Epoch 4 Batch 0 Loss 2.4774
Epoch 4 Batch 10 Loss 2.4839
Epoch 4 Batch 20 Loss 2.3897
Epoch 4 Loss 73.2277
Time taken for 1 epoch 4.866182804107666 sec

 val loss : tf.Tensor(4.07519, shape=(), dtype=float32) 

Epoch 5 Batch 0 Loss 2.3309
Epoch 5 Batch 10 Loss 2.2713
Epoch 5 Batch 20 Loss 2.3188
Epoch 5 Loss 68.7288
Time taken for 1 epoch 5.3698811531066895 s

3. What do you think of the training process, did it work well on the train set?  On the validation set?

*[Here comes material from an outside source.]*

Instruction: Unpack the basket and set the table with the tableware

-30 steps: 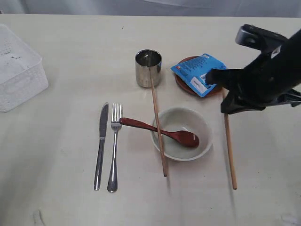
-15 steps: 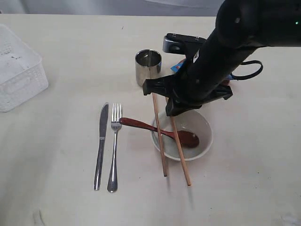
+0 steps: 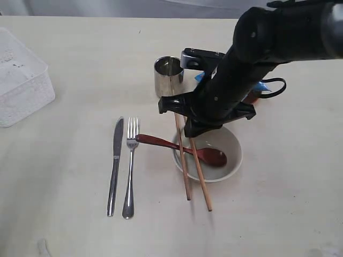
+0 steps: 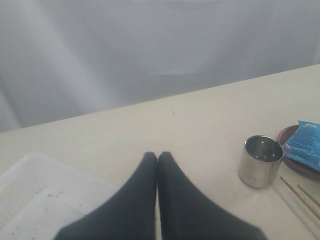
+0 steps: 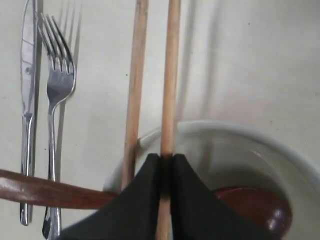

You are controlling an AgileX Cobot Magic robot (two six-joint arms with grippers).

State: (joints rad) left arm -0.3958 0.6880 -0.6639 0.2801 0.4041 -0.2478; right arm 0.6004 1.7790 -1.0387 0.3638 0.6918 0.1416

4. Use `X_val` to compute all the predictions for the validation set and convert them  back to text. Compare them with the actual target values, what do you think? What about the results on the training set?

pred: off it wasn't me
true: go away


pred: find a job a
true: get a job


pred: i won win win
true: did i win


pred: now drink up tom
true: now drink up


pred: stop that out of
true: come off it


pred: a nap a nap
true: i have proof


pred: where is he is
true: where is it


pred: i was busy got
true: i was busy


pred: i've tried it out
true: i tried


pred: i'm starved all set
true: i'm through




5. Now that everything works well, it's time to increase our number of samples and start another training, did the results improve?